Un avion électrique, ALIA, de la société BETA Technologies, au-dessus de l’aéroport John F. Kennedy à New York, le 3 juin 2025. KYLIE COOPER/REUTERS
Le régulateur américain de l’aviation (FAA) a annoncé, mardi 14 juillet, une « étape majeure » dans le processus d’autorisation des eVTOL, véhicules électriques à décollage et à atterrissage vertical très attendus pour des services de taxis aériens, avec un essai en environnement réel pour un transport médical.
« C’est une étape majeure dans le travail du ministère [des transports] pour lancer en toute sécurité des appareils de mobilité aérienne avancée [AAM] dans le ciel des Etats-Unis », a déclaré le régulateur dans un communiqué.
Selon lui, cette initiative s’inscrit dans le cadre d’un programme pilote (eIPP), lancé par l’administration de Donald Trump et qui a sélectionné en mars 2026 huit projets à travers vingt-six Etats américains. L’essai a consisté à transporter un organe d’animal entre la Virginie et le Maryland à bord d’un engin électrique de la société BETA Technologies, baptisé ALIA.

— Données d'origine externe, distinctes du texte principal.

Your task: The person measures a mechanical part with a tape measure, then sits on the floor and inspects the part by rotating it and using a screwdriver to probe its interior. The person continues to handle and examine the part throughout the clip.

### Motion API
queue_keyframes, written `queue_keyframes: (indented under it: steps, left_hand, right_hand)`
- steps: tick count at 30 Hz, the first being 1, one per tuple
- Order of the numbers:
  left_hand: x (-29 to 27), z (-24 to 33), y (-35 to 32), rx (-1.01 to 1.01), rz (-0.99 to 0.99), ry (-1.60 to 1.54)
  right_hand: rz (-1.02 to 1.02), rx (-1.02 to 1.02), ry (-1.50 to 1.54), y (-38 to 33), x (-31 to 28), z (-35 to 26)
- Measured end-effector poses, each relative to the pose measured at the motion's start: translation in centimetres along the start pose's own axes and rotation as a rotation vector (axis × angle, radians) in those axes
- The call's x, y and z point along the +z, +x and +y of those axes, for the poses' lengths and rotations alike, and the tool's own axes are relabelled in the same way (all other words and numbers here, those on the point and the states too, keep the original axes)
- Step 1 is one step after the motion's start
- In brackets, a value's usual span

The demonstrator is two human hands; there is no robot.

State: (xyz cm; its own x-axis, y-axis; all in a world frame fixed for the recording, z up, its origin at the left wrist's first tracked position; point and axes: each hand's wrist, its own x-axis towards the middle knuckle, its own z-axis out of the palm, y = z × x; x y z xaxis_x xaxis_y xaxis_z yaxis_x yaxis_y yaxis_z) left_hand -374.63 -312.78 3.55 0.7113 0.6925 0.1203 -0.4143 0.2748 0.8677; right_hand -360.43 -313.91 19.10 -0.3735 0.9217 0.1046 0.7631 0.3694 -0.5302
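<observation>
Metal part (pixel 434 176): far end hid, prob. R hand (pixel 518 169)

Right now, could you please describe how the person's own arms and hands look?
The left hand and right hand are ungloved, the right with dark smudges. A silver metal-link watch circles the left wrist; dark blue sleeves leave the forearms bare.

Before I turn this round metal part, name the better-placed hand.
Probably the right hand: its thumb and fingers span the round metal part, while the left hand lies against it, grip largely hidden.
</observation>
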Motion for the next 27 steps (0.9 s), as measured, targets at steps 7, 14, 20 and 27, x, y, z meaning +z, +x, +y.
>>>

Le caisson médical isotherme, renfermant sa précieuse cargaison, est parti de l’aéroport de Virginia Tech Montgomery Executive à bord d’un ALIA qui s’est posé à l’aéroport Charlottesville Albemarle (Virginie). Selon une simulation de l’Agence France-Presse (AFP) sur internet, les deux aéroports sont situés à environ 200 kilomètres et à une trentaine de minutes de vol. Le caisson a ensuite été transféré dans un second ALIA, à destination de l’aéroport municipal de Frederick (environ 45 minutes de vol) puis de celui de Martin State (environ 20 minutes de vol), tous deux dans le Maryland.